The Organisation for Economic Co-operation and Development defines conflict of interest as when an “individual or a corporation (either private or governmental) is in a position to exploit their own professional or official capacity in some way for personal or corporate benefit.” However, having a conflict of interest does not always lead to corruption and ensuring these relationships are identified and adequately managed is key.
One of the greatest difficulties faced by a company is detecting and investigating a conflict of interest matter. These are usually identified by a whistleblower. Due to the confidential nature of the allegations, and to avoid unnecessary alarm bells should the allegations turn out to be false, companies are recommended to undertake covert investigations to determine the legitimacy of claims. Apart from undertaking corporate record research on the alleged companies, what can a company do to investigate these claims?
We advocate a two-tiered approach to investigating conflicts of interests that helps you to better understand your third parties.

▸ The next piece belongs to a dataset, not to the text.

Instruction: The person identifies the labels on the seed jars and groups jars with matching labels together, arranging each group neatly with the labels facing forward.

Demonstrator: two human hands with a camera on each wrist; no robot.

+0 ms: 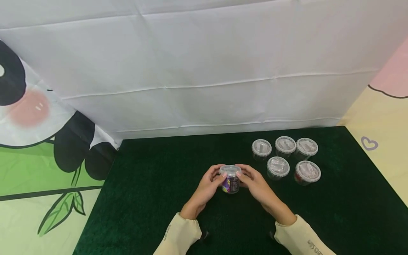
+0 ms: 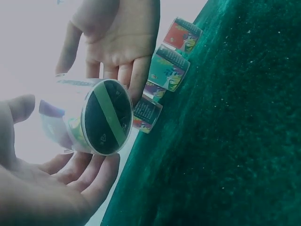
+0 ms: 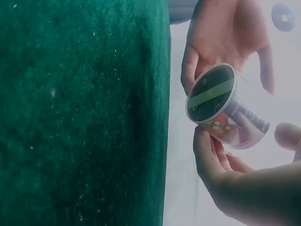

1. Understand who your third parties are through social network analysis
Social network analysis is an efficient and thorough tool to identify unknown relationships. Information is captured about many areas of an organisation. Details such as telephone numbers, addresses, company registration numbers, bank account numbers and contact emails can be extracted from a number of sources, such as employee and supplier lists, purchase orders and banking information. Fusing and analysing these together can identify previously undisclosed social networks and links.
In one of our investigations, we used social network analysis and identified seven different companies sharing the same contact email address and telephone number. The companies all provided the same service and invoiced for the same amount, which were all approved by the same staff. Further investigation found, despite having different directors, the seven companies listed the same sales manager and their invoices lacked appropriate description – all signs of fraudulent payments or money laundering.
However, social network analysis is limited by the quantity and quality of data maintained by the company. The more information the company records in its system, the better the results. Additionally, ensuring data is recorded consistently and completely will make the analysis easier and allow a comprehensive understanding of who your third parties are.
2. Understanding how third parties act through supplier analysis
As mentioned above, having a conflict of interest does not necessarily equate to misconduct. Instead, it is the response and change in behaviour of these individuals and companies that need to be monitored. Analysing the use and payment suppliers’ patterns, through statistical and red flag analytics, can be a useful indicator of conflict of interest misconduct.
Sudden increases in use of a supplier can be a sign of preferential treatment to a related party. This is particularly of concern when the company redirects business from established organisations to smaller companies, often under the guise of “price competitiveness” or if services provided by the related party are not actually necessary. Further investigations would be required on these suppliers to determine whether usual vetting and reference checks were undertaken (often not, if the service was provided urgently) and assess the ability of the company to properly undertake the work.
Other anomalies, such as duplicate invoice numbers, split payments and inconsistencies in the payment pattern of a supplier, can also indicate questionable behaviour, suggesting controls override or payment of false invoices to the related party.
Combining an understanding of who your third parties are and how they behave is vital to uncovering conflicts of interest misconduct and this can be best done through data.